However, it is impossible to identify the universal components of religious experience. And even if one can be identified, the results of further analysis will be only subjective. There is not and will not be a recipe for true religion. But Melchizedek of Nebadon suggests that it is easy to spot those who are truly religious. Such people “go forward as if they were already in the presence of the Eternal”. There is a “convincing originality and spontaneity of expression” in their lives; they seem to live free from the oppressive rush and ubiquitous stress. “They exhibit stable personalities and calm characters”. Religious people react to temporality, as if eternal life was already here, oh, at our fingertips. Not ostentatious flaunting of one’s religious affiliation, but the attitude to life and the nature of relationships with others are the fruits by which you will recognize religious people.
From the broadest perspective, religion stands above science, art, philosophy, ethics, or even morality. This does not mean that it is independent or more important from them. It is difficult to make a proper comparison, because all this adds up in human experience and can always be religious. It is not that we should devote our lives to practicing religion. It is religion that sanctifies the practice of life.
Faith
Religion does not exist without faith. If reason is the way science acts, and logic the way philosophy acts, the way religion acts is faith. It is true that “the things of men must be known in order that they may be loved, but the things of God must be loved in order that they may be known”. Faith expresses confidence in the unspoken (and indisputable) plan of the Universal Father. Belief in the survival of the highest values, those that have a timeless meaning, those that we become aware of only through personal experience. Even if we cannot define them satisfactorily. Faith has no connection with beliefs, and unfortunately it is commonly (certainly in Poland) equated with them.
You won’t believe it!
Faith is the distinguishing mark of true personal religious experience. But the mind reaches the levels of faith only when it dominates the way of life. Intellectual certainty is not faith. Especially when we accept that the spiritual truth is what they say. Such a belief is limiting; at best, it reassures. Belief does not encourage searching, it kills curiosity. It stifles creativity and drowns out inspiration and, from the broadest perspective, God. Sincere faith liberates, and thus develops. It glorifies personal knowledge of God and manifests itself in service to one’s neighbor. It is a hope bordering on certainty that trust in the true religion makes the highest sense.

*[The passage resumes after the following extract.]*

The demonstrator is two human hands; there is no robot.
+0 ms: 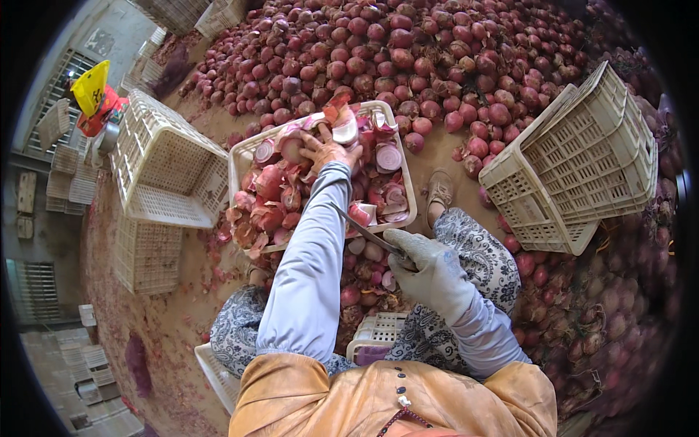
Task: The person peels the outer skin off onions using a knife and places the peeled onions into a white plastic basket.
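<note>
My left hand (330, 153) is bare and lies palm down, fingers spread, on cut red onions in a white plastic crate (411, 199). A cut onion piece with a white face (345, 131) sits just beyond its fingers. My right hand (426, 270) wears a pale, dirty work glove and grips a knife (368, 234), whose blade slants up and left over the crate's near edge. Cut onion halves (389, 157) and loose onion skins (267, 216) fill the crate. My left palm is hidden.
A large heap of whole red onions (401, 57) rises behind the crate. Tipped plastic crates stand at the left (164, 164) and right (584, 158). Onion pieces (371, 251) lie between my legs, near another crate (382, 328). Skins litter the floor (180, 328).
</note>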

Beliefs can characterize groups, so their elements can also be implemented in groups. Faith grows in the heart of the individual. Personal experience does not induce fanaticism, intolerance, or a monopoly on knowledge. Faith does not limit the imagination or fear scientific discoveries. It does not encourage us to avoid problems, because it does not have our head in the clouds, denying reality. Faith then, is not perseverance or obstinacy in observing imposed religious principles. You can’t go in life through the motion of faith with a sacrament, or forced by fear, or just in case. A confession of faith does not give permission to force religion on others. It’s just (or as much as) being honest with yourself.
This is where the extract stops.